Peanut Pecan Cookies
Ingredients
For the Peanut Pecan Cookies
- 1/2 cup (110g) unsalted butter room temperature
- 1/2 cup (100g) granulated sugar
- 3/4 cup (160g) brown sugar
- 1 cup (240g) Big Spoon Roasters Peanut Pecan nut butter
- 1 (50-55g) large egg
- 2 tsp vanilla extract
- 1 1/2 cups (190g) all purpose flour
- 1 tsp baking soda
- 1/3 cup (40g) salted peanuts roughly chopped
- 1/3 cup (40g) pecans roughly chopped
- a few dark chocolate chips for the top optional
Instructions
For the Peanut Pecan Cookies
- Add 1/2 cup (110g) of unsalted butter, 1/2 cup (100g) of granulated sugar and 3/4 cup (160g) of brown sugar to a large bowl.
- With a hand mixer beat together the butter and the sugars until light and fluffy (about 2-3 minutes).
- Add in 1 large egg (roughly 50-55g), 2 tsp of vanilla and 1 cup (240g) of Big Spoon Roasters Peanut Pecan Nut Butter and mix by hand using a spatula.
- Once everything is mixed in, add 1 1/2 cups (190g) of all purpose flour and 1 tsp of baking soda and mix again with the spatula.
- Lastly, roughly chop 1/3 cup (40g) of salted peanuts and 1/3 cup (40g) of pecans and mix them into the batter.
- Scoop 3 scoops of cookie dough with a 1” cookie scoop to create 3” balls of cookie dough.

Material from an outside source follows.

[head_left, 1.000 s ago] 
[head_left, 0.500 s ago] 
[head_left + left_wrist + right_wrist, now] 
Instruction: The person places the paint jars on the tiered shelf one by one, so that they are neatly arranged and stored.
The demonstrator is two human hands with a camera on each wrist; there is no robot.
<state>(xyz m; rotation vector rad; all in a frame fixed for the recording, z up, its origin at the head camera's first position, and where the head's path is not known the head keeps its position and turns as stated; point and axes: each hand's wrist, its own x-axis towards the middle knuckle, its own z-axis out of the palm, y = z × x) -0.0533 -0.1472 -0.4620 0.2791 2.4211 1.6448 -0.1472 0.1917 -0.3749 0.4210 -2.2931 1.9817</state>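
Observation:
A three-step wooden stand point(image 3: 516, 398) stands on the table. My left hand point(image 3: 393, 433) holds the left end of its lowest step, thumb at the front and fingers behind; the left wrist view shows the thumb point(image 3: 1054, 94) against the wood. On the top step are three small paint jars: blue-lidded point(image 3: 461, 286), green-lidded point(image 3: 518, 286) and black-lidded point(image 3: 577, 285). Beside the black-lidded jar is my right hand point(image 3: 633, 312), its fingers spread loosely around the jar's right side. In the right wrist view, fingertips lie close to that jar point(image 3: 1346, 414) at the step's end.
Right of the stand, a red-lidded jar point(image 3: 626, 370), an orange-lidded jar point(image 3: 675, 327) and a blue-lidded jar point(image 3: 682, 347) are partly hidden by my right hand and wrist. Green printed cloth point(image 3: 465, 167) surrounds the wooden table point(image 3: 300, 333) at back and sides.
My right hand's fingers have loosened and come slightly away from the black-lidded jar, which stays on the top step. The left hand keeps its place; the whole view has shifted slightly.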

- Optionally, top each ball of dough with a few extra peanuts, pecans and a few dark chocolate chips if you have them on hand.
- Freeze the cookie dough for at least 5 hours but preferably overnight. Once completely frozen, bake the cookies at 350F for 12 minutes. *They will not look fully done when you remove them from the oven.
- Remove the peanut pecan cookies from the oven and allow them to rest of the hot baking tray for at least 20 minutes before touching them. Serve and enjoy!